» **Problem requirements**: Would you return every entry below without a single difference?

(Items from a data source)
..........

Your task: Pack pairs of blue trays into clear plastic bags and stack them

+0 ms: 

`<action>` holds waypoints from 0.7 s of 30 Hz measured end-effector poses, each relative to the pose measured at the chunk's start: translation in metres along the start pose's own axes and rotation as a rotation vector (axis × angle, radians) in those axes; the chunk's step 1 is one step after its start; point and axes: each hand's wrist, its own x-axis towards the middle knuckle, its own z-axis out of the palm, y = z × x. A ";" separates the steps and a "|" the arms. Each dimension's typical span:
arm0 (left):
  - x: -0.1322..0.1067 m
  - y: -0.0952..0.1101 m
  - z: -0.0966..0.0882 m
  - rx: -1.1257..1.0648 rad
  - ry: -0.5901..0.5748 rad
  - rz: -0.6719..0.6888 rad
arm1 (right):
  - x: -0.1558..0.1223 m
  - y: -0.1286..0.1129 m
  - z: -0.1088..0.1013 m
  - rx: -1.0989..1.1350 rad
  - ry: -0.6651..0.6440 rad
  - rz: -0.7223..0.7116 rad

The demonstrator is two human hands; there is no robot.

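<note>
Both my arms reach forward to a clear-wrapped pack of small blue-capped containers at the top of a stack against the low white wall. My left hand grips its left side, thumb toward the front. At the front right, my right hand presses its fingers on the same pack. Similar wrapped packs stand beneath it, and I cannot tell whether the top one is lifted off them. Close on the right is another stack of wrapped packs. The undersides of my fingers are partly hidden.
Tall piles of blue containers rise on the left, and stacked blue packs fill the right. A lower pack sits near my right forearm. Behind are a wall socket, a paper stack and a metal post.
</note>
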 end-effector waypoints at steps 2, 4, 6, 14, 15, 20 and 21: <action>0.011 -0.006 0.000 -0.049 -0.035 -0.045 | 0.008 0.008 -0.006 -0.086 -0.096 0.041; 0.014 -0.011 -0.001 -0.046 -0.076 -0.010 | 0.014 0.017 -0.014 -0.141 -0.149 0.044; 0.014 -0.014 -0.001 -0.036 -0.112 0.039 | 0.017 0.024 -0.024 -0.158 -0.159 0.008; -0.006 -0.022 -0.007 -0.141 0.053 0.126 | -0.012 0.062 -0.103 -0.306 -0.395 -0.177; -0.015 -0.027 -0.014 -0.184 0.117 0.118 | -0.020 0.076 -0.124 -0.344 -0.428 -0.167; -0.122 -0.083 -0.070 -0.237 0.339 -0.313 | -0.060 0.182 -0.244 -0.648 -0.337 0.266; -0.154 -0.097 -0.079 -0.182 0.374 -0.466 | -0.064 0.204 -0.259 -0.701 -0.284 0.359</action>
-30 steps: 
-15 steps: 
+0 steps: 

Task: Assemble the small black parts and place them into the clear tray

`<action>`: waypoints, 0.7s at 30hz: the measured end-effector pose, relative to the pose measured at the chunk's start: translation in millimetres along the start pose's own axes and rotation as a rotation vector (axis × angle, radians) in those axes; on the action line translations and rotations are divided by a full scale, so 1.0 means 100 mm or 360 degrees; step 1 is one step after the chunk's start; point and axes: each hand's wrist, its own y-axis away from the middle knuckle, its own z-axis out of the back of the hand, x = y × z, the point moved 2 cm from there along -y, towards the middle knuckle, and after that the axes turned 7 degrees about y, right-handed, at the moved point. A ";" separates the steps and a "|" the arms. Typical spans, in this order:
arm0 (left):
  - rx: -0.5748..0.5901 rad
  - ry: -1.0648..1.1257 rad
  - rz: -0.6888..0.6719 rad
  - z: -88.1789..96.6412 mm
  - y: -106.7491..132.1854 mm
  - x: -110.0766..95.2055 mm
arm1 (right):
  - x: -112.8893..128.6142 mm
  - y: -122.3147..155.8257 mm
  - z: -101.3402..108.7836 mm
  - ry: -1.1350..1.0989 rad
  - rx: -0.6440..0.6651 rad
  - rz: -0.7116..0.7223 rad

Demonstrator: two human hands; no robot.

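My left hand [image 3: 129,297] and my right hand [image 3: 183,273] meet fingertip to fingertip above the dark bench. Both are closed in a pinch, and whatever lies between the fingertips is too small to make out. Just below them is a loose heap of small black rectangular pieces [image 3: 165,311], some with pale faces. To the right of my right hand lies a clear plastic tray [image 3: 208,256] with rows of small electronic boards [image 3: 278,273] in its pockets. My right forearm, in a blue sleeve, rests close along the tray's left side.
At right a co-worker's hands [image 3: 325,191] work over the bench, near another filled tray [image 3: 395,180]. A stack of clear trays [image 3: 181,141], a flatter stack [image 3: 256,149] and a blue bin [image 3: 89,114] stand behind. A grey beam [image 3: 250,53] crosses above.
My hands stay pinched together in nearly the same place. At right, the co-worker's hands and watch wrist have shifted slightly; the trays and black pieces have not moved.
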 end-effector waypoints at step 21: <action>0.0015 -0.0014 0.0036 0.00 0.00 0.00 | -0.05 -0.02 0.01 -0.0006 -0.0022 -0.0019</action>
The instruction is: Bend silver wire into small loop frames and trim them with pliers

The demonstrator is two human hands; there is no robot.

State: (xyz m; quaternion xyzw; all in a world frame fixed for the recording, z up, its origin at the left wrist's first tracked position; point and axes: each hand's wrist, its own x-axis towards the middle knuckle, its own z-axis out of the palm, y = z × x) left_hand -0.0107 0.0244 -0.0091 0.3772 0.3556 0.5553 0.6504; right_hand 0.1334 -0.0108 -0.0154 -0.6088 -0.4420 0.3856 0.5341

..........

» **Result of the exercise**:
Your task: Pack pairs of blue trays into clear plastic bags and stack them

+0 ms: 

`<action>` holds waypoints from 0.7 s of 30 Hz measured end-effector poses, each relative to the pose measured at the chunk's start: translation in metres along the start pose's own axes and rotation as a rotation vector (axis × angle, radians) in those axes; the chunk's step 1 is one step after its start; point and axes: each hand's wrist, its own x-axis towards the middle knuckle, its own z-axis out of the palm, y = z × x. A ";" separates the steps and a "|" the arms. Each dimension's typical span:
arm0 (left):
  - x: -0.1322..0.1067 m
  - y: -0.0952..0.1101 m
  - z: -0.0966..0.0882 m
  - rx: -1.1257..1.0648 rad
  - ry: -0.5901..0.5748 rad
  - rz: -0.6719..0.6888 rad
arm1 (right):
  - x: -0.1558..0.1223 m
  - y: -0.1286..0.1129 m
  - z: -0.1088..0.1013 m
  - rx: -1.0989..1.1350 rad
  - ry: -0.6651..0.6440 rad
  - rz: -0.7223..0.7116 rad

The demonstrator is two human hands; there is no robot.

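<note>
Both my arms reach forward to a clear-wrapped pack of small blue-capped containers at the top of a stack against the low white wall. My left hand grips its left side, thumb toward the front. At the front right, my right hand presses its fingers on the same pack. Similar wrapped packs stand beneath it, and I cannot tell whether the top one is lifted off them. Close on the right is another stack of wrapped packs. The undersides of my fingers are partly hidden.
Tall piles of blue containers rise on the left, and stacked blue packs fill the right. A lower pack sits near my right forearm. Behind are a wall socket, a paper stack and a metal post.
</note>
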 end-effector waypoints at steps 2, 4, 6, 14, 15, 20 and 21: <action>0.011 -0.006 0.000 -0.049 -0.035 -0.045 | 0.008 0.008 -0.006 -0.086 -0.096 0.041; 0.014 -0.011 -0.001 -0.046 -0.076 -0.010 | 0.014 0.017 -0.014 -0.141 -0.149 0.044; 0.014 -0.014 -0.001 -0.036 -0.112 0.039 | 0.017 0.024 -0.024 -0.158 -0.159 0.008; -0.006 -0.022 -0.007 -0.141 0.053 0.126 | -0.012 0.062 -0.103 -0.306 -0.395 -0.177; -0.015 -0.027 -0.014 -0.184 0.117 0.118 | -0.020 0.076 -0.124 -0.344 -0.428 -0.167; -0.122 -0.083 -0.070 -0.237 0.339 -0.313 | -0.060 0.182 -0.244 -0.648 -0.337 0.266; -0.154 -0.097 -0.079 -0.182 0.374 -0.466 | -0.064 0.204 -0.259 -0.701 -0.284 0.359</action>
-30 steps: 
-15 steps: 
+0 steps: 

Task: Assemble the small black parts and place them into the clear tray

`<action>`: waypoints, 0.7s at 30hz: the measured end-effector pose, relative to the pose measured at the chunk's start: translation in millimetres along the start pose's own axes and rotation as a rotation vector (axis × angle, radians) in those axes; on the action line translations and rotations are divided by a full scale, so 1.0 means 100 mm or 360 degrees; step 1 is one step after the chunk's start; point and axes: each hand's wrist, its own y-axis away from the middle knuckle, its own z-axis out of the back of the hand, x = y × z, the point moved 2 cm from there along -y, towards the middle knuckle, and after that the axes turned 7 degrees about y, right-handed, at the moved point. A ";" separates the steps and a "|" the arms. Typical spans, in this order:
arm0 (left):
  - rx: -0.5748..0.5901 rad
  - ry: -1.0648..1.1257 rad
  - rz: -0.6888..0.6719 rad
  - z: -88.1789..96.6412 mm
  - y: -106.7491..132.1854 mm
  - x: -110.0766..95.2055 mm
arm1 (right):
  - x: -112.8893..128.6142 mm
  - y: -122.3147..155.8257 mm
  - z: -101.3402..108.7836 mm
  - ry: -1.1350..1.0989 rad
  - rx: -0.6440..0.6651 rad
  - rz: -0.7116..0.7223 rad

Demonstrator: two human hands; no robot.

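My left hand [image 3: 129,297] and my right hand [image 3: 183,273] meet fingertip to fingertip above the dark bench. Both are closed in a pinch, and whatever lies between the fingertips is too small to make out. Just below them is a loose heap of small black rectangular pieces [image 3: 165,311], some with pale faces. To the right of my right hand lies a clear plastic tray [image 3: 208,256] with rows of small electronic boards [image 3: 278,273] in its pockets. My right forearm, in a blue sleeve, rests close along the tray's left side.
At right a co-worker's hands [image 3: 325,191] work over the bench, near another filled tray [image 3: 395,180]. A stack of clear trays [image 3: 181,141], a flatter stack [image 3: 256,149] and a blue bin [image 3: 89,114] stand behind. A grey beam [image 3: 250,53] crosses above.
My hands stay pinched together in nearly the same place. At right, the co-worker's hands and watch wrist have shifted slightly; the trays and black pieces have not moved.
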 end-effector waypoints at step 21: <action>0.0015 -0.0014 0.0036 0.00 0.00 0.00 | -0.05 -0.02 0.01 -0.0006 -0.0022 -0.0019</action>
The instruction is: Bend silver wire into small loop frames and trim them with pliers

The demonstrator is two human hands; there is no robot.

State: (xyz m; quaternion xyzw; all in a world frame fixed for the recording, z up, its origin at the left wrist's first tracked position; point and axes: each hand's wrist, its own x-axis towards the middle knuckle, its own z-axis out of the palm, y = z × x) left_hand -0.0107 0.0244 -0.0091 0.3772 0.3556 0.5553 0.6504; right_hand 0.1334 -0.0108 -0.0154 -0.6088 -0.4420 0.3856 0.5341

With this, the output is complete.